Adaptability. It is a truism that only by having the capability of adaptability are species able to survive. The same adaptability is also necessary for all democratic social, political, and economic institutions and organizations because of the existential, organic nature of our species — its citizens.

“It is not the strongest of the species that survives, nor the most intelligent that survives. It is the one that is most adaptable to change.” Charles Darwin

The work of Progressives, then, is to create a holistic system of social, political, and economic systems that work together and adjust to social change of the public to maintain social, political, and economic equilibrium, i.e., sustainability. By adjusting social, political, and economic policies, based on the constancy of the seven core values, social, political, and economic evolution can take place peacefully.

Organizational Adaptability. History is clear, while our species is sustainable, organizations and governments of every type, are not. Fatally, organizations are not socially sustainable because they do not have the four primary values embedded into their “organizational DNA” as it is in our DNA. The four core values have urged us, driven us, to become adaptable to survive and to continue to fulfill the values that have sustained us. Traditional organizations, unfortunately, do not have a “gut sense” of life-or-death situations and developments. They do not have an inner feedback system that tells about the subtle changes that are external to them.
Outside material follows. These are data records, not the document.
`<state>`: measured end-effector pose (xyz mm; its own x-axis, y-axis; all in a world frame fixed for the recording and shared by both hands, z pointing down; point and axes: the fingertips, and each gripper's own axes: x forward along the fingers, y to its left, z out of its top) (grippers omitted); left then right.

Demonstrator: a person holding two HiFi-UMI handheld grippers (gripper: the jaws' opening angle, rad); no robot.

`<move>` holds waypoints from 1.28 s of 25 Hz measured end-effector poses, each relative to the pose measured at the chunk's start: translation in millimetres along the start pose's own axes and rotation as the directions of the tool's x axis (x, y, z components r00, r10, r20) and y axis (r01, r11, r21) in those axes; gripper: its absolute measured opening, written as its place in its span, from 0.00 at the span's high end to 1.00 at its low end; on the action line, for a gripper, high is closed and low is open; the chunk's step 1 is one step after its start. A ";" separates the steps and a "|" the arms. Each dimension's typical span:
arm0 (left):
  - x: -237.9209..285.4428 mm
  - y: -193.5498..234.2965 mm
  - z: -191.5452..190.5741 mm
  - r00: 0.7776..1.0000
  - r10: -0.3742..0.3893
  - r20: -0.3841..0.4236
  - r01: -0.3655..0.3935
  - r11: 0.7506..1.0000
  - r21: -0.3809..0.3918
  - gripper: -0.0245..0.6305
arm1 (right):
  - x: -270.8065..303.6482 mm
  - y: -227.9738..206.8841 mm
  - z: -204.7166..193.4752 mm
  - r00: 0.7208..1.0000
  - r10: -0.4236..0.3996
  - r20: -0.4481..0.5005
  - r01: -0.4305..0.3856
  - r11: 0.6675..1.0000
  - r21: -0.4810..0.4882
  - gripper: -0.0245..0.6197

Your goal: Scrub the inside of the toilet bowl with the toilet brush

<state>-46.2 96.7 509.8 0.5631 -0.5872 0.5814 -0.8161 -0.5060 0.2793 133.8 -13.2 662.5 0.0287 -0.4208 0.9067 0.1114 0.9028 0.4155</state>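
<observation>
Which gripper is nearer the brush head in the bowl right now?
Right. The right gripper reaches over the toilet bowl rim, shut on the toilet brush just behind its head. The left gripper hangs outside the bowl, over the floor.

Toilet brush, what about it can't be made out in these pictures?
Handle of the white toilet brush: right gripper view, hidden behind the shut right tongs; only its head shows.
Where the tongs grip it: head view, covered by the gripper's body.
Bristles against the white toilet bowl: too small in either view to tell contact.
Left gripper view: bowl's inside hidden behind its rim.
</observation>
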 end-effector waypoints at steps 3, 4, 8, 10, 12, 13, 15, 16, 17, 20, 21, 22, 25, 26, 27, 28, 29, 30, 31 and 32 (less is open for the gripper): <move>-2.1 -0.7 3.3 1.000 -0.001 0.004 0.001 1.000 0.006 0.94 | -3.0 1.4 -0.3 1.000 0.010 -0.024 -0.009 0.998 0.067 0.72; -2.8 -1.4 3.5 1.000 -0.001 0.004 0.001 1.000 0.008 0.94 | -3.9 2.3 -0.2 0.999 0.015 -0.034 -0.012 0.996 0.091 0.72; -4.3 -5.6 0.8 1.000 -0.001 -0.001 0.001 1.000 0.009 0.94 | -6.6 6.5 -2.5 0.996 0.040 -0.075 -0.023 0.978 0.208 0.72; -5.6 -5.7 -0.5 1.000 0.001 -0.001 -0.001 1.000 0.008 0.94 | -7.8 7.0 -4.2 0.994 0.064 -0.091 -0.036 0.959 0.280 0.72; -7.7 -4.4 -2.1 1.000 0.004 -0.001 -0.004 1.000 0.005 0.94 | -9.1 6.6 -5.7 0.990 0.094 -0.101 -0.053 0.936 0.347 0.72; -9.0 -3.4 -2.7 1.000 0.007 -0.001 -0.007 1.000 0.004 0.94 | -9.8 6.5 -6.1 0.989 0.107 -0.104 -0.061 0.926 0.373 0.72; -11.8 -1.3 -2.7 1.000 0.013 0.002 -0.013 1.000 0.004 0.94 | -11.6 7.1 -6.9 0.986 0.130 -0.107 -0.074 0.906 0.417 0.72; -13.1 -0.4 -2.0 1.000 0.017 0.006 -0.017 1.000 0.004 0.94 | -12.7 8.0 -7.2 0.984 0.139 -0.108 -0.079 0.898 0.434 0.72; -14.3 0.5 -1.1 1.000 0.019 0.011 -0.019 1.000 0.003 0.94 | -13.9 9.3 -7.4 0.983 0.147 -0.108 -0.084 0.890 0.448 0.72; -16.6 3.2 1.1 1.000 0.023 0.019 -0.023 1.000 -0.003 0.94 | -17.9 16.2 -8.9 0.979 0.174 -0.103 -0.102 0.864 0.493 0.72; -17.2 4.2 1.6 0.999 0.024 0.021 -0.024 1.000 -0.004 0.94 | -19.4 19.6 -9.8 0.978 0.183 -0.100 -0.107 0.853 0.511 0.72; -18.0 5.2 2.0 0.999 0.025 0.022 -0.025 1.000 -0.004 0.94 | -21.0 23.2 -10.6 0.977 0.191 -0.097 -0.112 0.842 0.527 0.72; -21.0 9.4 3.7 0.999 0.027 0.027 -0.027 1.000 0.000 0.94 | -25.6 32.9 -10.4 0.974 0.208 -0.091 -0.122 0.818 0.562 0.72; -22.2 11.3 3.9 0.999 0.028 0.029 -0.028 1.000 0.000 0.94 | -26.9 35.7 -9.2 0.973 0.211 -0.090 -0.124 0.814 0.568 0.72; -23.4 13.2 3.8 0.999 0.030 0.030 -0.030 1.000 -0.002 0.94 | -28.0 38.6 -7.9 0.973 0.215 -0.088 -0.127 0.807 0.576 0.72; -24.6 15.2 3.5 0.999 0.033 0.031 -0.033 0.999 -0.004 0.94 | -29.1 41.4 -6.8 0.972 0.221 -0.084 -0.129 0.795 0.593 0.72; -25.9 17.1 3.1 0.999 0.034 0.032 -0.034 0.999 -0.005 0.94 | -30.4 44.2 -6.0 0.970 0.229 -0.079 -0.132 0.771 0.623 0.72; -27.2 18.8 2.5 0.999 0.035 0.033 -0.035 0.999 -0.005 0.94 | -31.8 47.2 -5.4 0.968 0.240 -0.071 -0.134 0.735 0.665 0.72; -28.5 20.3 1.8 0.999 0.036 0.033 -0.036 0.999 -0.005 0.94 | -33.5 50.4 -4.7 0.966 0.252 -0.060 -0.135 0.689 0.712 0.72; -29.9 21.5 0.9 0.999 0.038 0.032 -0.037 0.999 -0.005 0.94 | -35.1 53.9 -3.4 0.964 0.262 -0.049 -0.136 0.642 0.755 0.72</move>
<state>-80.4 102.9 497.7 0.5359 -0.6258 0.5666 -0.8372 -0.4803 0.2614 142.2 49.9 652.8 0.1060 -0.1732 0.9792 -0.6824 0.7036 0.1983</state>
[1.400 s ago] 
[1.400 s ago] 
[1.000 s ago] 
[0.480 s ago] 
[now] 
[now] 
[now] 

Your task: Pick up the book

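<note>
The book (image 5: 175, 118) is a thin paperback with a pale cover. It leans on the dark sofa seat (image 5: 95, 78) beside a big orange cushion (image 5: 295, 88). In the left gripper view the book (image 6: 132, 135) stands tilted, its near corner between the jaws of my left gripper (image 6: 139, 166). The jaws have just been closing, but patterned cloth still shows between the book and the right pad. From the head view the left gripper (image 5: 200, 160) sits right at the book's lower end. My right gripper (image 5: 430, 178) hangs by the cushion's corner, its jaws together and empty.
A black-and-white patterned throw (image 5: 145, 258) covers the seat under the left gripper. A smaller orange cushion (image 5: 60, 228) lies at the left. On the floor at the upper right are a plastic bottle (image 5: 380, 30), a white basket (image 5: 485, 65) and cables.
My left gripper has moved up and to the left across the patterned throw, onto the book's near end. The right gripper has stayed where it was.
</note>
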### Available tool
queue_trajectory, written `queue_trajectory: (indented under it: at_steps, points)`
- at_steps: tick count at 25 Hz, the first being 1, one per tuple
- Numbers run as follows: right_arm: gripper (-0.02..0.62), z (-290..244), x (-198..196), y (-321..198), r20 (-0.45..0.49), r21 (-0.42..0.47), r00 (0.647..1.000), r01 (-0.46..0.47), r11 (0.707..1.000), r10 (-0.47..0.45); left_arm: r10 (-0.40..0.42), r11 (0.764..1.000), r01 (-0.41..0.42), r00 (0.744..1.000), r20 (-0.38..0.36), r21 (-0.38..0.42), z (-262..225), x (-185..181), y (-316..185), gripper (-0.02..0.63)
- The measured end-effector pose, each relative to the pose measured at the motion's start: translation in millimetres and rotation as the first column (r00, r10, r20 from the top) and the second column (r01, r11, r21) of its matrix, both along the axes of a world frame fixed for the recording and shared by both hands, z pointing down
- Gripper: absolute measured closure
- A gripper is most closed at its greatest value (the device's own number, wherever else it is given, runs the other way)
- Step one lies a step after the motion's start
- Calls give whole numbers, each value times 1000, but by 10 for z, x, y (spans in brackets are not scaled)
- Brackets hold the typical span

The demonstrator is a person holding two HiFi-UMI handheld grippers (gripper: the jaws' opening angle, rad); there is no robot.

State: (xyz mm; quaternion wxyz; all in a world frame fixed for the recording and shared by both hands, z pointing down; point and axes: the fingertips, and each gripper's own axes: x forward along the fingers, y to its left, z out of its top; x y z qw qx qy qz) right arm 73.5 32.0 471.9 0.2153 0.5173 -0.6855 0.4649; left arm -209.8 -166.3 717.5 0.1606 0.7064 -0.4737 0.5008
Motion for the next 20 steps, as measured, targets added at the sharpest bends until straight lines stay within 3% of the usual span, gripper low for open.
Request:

The work of Chris Argyris and David Schön however has revealed how organizations can become more adaptable to survive and to thrive in a world of changing circumstances. They describe two types of learning that is critical for democratic societies and their government’s survival.

Single-Loop Learning. Argyris and Schön describe single-loop learning as “adaptive learning” [that] focuses on incremental change. This type of learning solves problems but ignores the question of why the problem arose in the first place.

Double-loop learning is described as generative learning that focuses on transformational change that changes the status quo. Double-loop learning uses feedback from past actions to question assumptions underlying current views. When considering feedback, managers and professionals need to ask not only the reasons for their current actions, but what to do next and even more importantly, why alternative actions are not to be implemented.

Type II, Double Loop Learning Organizations. Only an organizational system that has double-loop learning processes embedded in its structure is capable of having feedback processes that give the organization, its participants, and citizens the capability of learning from their collective mistakes and from their successes. (Argyris 1985, Senge 1994).

NOTE: Psychologist Chris Argyris and philosopher Donald Schön’s intervention research focused on exploring the ways organizations can increase their capacity for double-loop learning. They argued that double-loop learning is necessary if organizations and its members are to manage problems effectively that originate in rapidly changing and uncertain contexts.

They describe single-loop learning as “Adaptive learning” [that] focuses on incremental change. This type of learning solves problems but ignores the question of why the problem arose in the first place. Double-loop learning is described as generative learning that focuses on transformational change that changes the status quo. Double-loop learning uses feedback from past actions to question assumptions underlying current views. When considering feedback, managers and professionals need to ask not only the reasons for their current actions, but what to do next and even more importantly, why alternative actions are not to be implemented.

Argyris, C., & Schön, D. (1978)
Organizational learning: A theory of action perspective,
Reading, Mass: Addison Wesley.

 

“A learning organization is a place where people are continually discovering how they create their reality. How they can change it.” “…a ‘learning organization’ — [is] an organization that is continually expanding its capacity to create its future. For such an organization, it is not enough merely to survive.” An excerpt from The Fifth Discipline, by Peter Senge, (1994).